I quote at length because this is so good:

"Charles H. Dow, who edited the Wall Street Journal a century ago, once observed 'It is impossible to tell in advance the length of any primary movement, but the further it goes, the greater the reaction when it comes, hence the more certainty of being able to trade successfully on that reaction... The best way of reading the market is from the standpoint of values. To know values is to comprehend the meaning of movements in the market.'

"Dow's successor at the Wall Street Journal was William P. Hamilton, who was also a brilliant observer of the market. Hamilton observed that bull markets generally occur in three phases. As Richard Russell summarizes: 'Phase one is the rebound from the depressed conditions of the previous bear market. Here stocks return to known values. In the second and longest phase, shares advance in recognition of improving business and a rising economy. During the third phase they spurt skyward on the hopes and expectations of a continuing rosy future... The low-priced 'cats and dogs' historically make great moves in this third phase...'

"As another follower of Dow, Robert Rhea, once wrote: 'the final stage is sometimes recognizable because people then buy stocks simply because they go up, and because other people are buying them.'

"With the S&P 500 currently trading at nearly 18 times fresh record earnings, on record profit margins, it seems clear that the current bull market is well into its third phase. To anyone who examines more than one or two decades of market history, even a multiple of 18 is very rich by historical measures, and can't be reconciled simply by reference to interest rates or inflation.

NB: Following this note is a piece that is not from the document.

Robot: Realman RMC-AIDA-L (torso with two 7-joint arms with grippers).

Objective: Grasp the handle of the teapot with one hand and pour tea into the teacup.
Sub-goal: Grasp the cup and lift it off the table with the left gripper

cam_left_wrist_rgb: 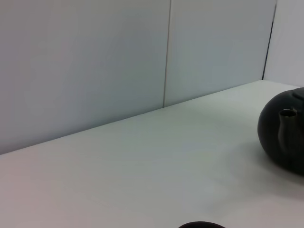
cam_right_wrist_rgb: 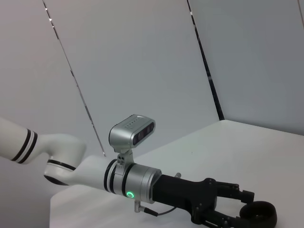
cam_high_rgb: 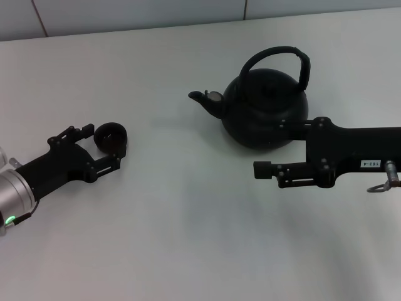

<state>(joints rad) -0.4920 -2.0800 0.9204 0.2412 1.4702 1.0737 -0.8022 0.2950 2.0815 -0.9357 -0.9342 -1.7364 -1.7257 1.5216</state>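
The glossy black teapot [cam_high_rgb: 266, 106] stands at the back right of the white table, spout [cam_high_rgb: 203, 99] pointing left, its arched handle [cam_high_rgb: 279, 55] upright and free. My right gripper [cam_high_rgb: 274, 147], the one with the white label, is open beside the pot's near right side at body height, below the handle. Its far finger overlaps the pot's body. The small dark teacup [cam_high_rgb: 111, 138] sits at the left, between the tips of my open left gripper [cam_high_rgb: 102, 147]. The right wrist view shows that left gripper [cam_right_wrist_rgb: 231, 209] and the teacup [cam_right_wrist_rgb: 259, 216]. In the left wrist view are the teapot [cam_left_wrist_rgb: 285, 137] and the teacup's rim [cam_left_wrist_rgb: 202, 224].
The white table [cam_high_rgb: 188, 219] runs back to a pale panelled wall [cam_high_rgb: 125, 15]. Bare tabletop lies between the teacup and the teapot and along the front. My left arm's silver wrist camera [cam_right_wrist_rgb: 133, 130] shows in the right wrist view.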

"On closer inspection, of course, valuations are even more hostile. Over the past three years, profit margins have widened to record levels, which has detached P/E ratios from other fundamental measures - such as price/revenue, price/dividend, and price/book ratios. The S&P 500 is currently about double its historical norms on those metrics. That isn't a forecast that stocks have to eliminate that valuation gap, but it certainly does suggest that stocks are priced to deliver unsatisfactory long-term returns from these prices.

"It bears repeating that if profit margins were at normal levels - even on the basis of profit margins that prevailed during the 1990's (indeed, anytime prior to the past 3 years) - the price/earnings ratio of the S&P 500 would currently be nearly 25. Unless investors want to speculate on the notion of a 'permanently high plateau' in profit margins, the stock market is strenuously overvalued at present. Neither current earnings nor 'forward' earnings should be considered - in themselves - as anything close to robust or reliable metrics of value here."

Hussman's reference to a "permanently high plateau" is from that famous quote:

"Stock prices have reached what looks like a permanently high plateau. I do not feel there will be soon if ever a 50 or 60 point break from present levels, such as (bears) have predicted. I expect to see the stock market a good deal higher within a few months." - Irving Fisher, Ph.D. in economics, Oct. 17, 1929, a few days before the big crash and the beginning of the Depression.

Maybe I just don't get it. Scratch that. I clearly don't get it. I simply don't see the risk versus reward of the broad stock market at these levels, with all the warning signs we can see today. To argue for higher market levels, as almost every economist is (Barron's in their recent roundtable forecast had not even one bearish participant), is to believe that this time it's different. It almost never is.

I admit to the possibility. But I find it hard to risk capital in long-only stock investments, my own or clients', in what looks and feels like1999. Party on, Garth!